Birleşmiş Milletler İnsani Yardım Koordinasyon Ofisi (OCHA), Maraş merkezli depremler nedeniyle büyük bir yıkımın meydana geldiği Suriye’nin kuzeybatısında 4 bin 300’den fazla insanın öldüğünü duyurdu. En az 7 bin 600 kişinin yaralandığı belirtildi. Suriye Sağlık Bakanlığı ise, hükümet kontrolündeki bölgelerde ölü sayısının 1414’e yükseldiğini duyurdu.

İç savaşın başladığı 2011 yılından bu yana büyük sıkıntılarla boğuşan Suriye vatandaşlarının, son depremle birlikte acıları katlanarak artarken, Associated Press’e konuşan depremzedeler dünyanın kendilerine yeteri kadar yardım eli uzatmadığı şikayetini dile getirdi. Kız kardeşleriyle birlikte yeğenleri de aralarında olmak üzere 13 akrabasını kaybeden Abdel-Monem Qassem al-Razouq, bu şikayeti dile getiren Suriye vatandaşlarından biri. Şu anda hükümetin kontrol ettiği Saraqeb kasabasından 2020 yılında Sarmada kasabasına gelen Abdel-Monem Qassem al-Razouq, depremin ardından bir hafta geçmesine rağmen her gün yıkılan evinin başına gelip yakınları için ağıt yakıyor.

Uluslararası toplumun destek ve yardımlarının eksikliğinin dünyanın Suriye’yi ne kadar az önemsediğini bir kez daha gösterdiği şikayetinde bulunan Al-Razouq, “Bütün dünya Suriye halkını hayal kırıklığına uğrattı. Bu yıkım Avrupa’da ya da yabancı bir ülkede olsaydı, bütün dünya öldürülenleri kurtarmak için yardıma koşardı. Ama burada kimse bizi umursamıyor.

Evlerimizden edildik.

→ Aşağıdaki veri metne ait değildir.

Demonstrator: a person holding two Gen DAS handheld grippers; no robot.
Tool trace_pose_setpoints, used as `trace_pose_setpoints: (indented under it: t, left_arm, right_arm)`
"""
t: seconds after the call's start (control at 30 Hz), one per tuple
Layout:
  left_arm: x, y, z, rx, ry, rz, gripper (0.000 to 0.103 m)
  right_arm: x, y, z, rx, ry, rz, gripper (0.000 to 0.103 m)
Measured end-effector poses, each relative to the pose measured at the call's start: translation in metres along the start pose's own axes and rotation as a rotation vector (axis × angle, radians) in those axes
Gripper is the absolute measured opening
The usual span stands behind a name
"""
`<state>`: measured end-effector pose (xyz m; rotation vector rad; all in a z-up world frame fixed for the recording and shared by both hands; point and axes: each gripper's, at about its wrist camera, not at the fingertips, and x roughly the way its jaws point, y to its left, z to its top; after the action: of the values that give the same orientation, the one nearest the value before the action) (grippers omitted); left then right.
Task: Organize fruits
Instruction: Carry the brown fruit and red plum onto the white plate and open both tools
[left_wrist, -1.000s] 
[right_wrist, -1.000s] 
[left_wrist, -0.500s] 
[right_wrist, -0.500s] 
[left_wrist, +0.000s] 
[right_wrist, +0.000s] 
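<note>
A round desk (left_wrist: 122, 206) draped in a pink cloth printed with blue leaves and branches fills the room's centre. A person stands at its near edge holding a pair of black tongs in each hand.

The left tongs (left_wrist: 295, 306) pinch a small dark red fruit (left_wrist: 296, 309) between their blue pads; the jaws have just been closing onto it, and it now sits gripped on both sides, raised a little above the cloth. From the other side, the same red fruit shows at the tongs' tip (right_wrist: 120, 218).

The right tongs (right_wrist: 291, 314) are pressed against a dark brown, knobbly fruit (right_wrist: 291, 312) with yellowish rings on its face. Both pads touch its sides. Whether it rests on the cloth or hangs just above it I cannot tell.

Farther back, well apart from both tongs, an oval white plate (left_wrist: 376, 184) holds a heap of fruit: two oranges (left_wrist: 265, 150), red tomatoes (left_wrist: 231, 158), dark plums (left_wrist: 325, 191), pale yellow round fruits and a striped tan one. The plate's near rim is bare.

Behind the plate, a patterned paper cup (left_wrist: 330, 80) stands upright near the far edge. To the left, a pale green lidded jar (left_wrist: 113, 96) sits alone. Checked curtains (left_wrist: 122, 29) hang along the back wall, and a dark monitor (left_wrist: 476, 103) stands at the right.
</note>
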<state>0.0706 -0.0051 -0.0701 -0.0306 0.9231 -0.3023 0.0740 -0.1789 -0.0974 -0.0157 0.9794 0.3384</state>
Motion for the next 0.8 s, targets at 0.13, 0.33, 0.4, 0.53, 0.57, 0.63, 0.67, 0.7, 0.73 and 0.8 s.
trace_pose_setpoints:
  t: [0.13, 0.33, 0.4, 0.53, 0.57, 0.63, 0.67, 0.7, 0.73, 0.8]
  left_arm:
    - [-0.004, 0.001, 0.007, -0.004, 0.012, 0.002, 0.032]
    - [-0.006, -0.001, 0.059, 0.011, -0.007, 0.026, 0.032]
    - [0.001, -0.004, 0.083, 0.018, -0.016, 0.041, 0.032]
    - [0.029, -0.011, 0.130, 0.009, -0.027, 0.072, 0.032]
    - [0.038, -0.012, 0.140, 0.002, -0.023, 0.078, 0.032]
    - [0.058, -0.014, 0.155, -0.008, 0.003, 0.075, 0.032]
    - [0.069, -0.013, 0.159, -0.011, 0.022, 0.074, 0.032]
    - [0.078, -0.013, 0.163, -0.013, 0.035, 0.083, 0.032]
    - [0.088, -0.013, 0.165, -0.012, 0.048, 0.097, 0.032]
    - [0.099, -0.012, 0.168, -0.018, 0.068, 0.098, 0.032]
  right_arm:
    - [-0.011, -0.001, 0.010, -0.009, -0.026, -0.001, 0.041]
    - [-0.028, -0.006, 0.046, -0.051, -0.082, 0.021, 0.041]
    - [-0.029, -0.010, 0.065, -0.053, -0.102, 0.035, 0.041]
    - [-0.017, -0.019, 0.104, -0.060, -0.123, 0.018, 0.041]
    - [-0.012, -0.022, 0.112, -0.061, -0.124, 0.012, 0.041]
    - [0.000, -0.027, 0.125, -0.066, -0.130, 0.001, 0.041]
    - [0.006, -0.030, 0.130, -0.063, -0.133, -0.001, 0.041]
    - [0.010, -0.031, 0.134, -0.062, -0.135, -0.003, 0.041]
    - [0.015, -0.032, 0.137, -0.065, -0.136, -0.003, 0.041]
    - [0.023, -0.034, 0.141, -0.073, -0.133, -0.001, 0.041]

Kimse bizi sormadı, bombalandık, varil bombaları atıldı, kimse bizi umursamadı” dedi. Suriye iç savaşında daha önce iki kez evini terk etmek zorunda kalan ve deprem sonucunda altında kaldığı enkazdan kendi imkanlarıyla kurtulan Hekmat Hamoud ise, “Kendi yaralarımızı kendimiz sarıyoruz.” diyerek duygularını dile getirdi. Türkiye sınırına yakın Bab al-Hawa hastanesi depremden etkilenen hastalarla dolup taşarken, bazı hastalar depremden neredeyse bir hafta sonra hala yoğun bakımda tedavi altında. BBC’ye konuşan Ebu Ala ise bir enkaz yığınına işaret edip “Yatak odası oradaydı, orası benim evim. Eşim, kızım ve ben orada uyuyorduk. 15 yaşındaki Wala, odanın kıyısında balkona doğru yatıyordu. Bir buldozerle bulabildik. Ben de götürüp toprağa verdim” diyor.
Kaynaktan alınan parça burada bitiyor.